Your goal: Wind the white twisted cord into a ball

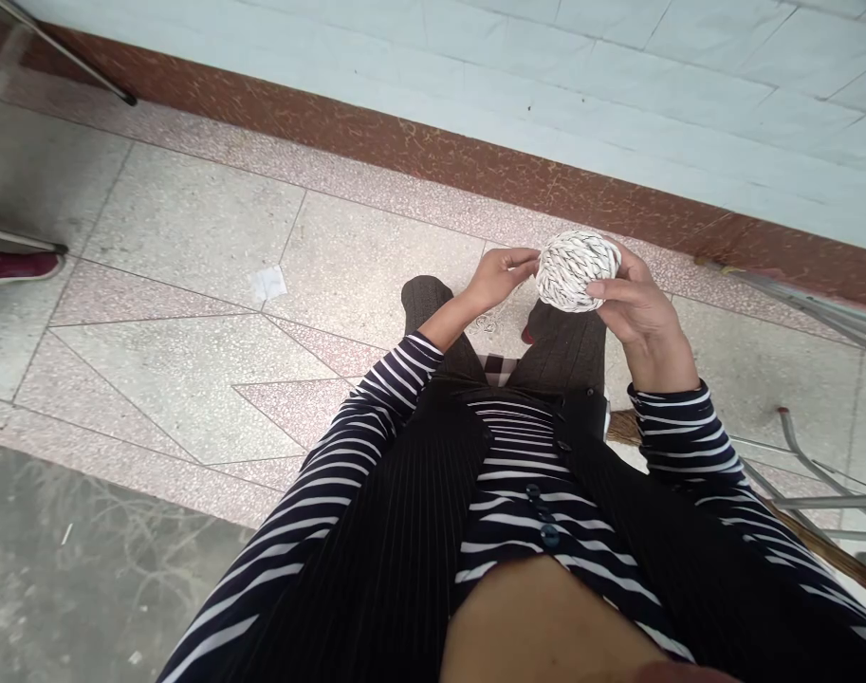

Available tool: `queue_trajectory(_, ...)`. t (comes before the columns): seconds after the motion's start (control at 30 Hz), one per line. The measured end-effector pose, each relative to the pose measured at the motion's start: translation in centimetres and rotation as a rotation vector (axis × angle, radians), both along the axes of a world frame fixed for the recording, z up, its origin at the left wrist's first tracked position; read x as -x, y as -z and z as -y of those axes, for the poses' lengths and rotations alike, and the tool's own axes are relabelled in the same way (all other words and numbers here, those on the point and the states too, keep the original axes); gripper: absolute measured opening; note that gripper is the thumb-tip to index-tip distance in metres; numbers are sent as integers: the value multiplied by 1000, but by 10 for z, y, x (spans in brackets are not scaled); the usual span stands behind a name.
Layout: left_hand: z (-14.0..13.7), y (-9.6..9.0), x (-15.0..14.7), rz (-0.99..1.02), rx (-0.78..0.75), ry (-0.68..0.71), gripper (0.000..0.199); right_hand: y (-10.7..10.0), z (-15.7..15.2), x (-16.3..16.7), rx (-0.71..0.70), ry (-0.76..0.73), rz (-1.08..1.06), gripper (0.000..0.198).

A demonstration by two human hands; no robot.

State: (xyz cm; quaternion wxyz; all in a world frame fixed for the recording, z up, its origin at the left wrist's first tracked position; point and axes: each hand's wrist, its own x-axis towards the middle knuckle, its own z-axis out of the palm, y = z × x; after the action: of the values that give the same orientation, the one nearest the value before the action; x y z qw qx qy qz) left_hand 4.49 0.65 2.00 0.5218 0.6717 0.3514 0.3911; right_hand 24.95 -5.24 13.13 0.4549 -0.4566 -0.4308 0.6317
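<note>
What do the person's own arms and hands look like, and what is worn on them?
The left sleeve and right sleeve are dark navy with white stripes, stopping short of the hands. The left hand and right hand are bare and ungloved.

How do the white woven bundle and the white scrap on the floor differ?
Shape: the woven bundle is rounded and bulky; the scrap looks flat.
Surface: the bundle shows plaited strands with dark flecks; the scrap shows no plaiting.
Position: the bundle is held up in the right hand, with the left hand at its edge; the scrap lies on the floor, away from both hands.
Shared: both are mostly white.
</note>
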Motion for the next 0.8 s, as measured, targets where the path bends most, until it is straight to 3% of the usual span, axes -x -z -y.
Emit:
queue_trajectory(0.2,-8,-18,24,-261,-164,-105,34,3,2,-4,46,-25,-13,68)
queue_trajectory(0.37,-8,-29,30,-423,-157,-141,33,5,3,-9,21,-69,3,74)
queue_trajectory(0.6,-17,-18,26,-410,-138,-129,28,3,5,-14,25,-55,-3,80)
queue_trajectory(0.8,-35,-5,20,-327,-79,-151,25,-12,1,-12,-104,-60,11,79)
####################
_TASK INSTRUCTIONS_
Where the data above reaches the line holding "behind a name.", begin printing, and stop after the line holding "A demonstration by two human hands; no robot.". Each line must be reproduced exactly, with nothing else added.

_EXERCISE ANSWER_
Available tool: `queue_trajectory(_, ...)`. t (comes before the columns): seconds after the motion's start (control at 30 Hz), one per line. The measured end-effector pose, each relative to the pose measured at the motion's start: translation in centimetres and rotation as a rotation vector (axis × angle, radians), both along the axes of a world frame fixed for the recording, z up, its origin at the left wrist's first tracked position; read x as -x, y as -z and z as -y of those axes, for the poses' lengths and rotations alike, and the tool's own axes are relabelled in the same way (all other words and numbers here, those on the point and the states too, keep the original axes); gripper: absolute measured opening; note that gripper is the thumb-tip to index-tip distance in metres; numbers are sent as integers: the value multiplied by 1000, but by 10 for z, y, x (spans in brackets are not scaled); the usual span stands behind a name.
Layout: left_hand: z (-14.0..13.7), y (-9.6..9.0), x (-15.0..14.7), rz (-0.99..1.02), rx (-0.78..0.75), ry (-0.68..0.71), gripper (0.000..0.199); right_hand: y (-10.7..10.0), z (-15.7..15.2), x (-16.3..16.7), rx (-0.71..0.70), ry (-0.76..0.73), rz (-1.08..1.06), gripper (0.000..0.198).

A demonstration by two human hands; no robot.

This exercise requires nothing further.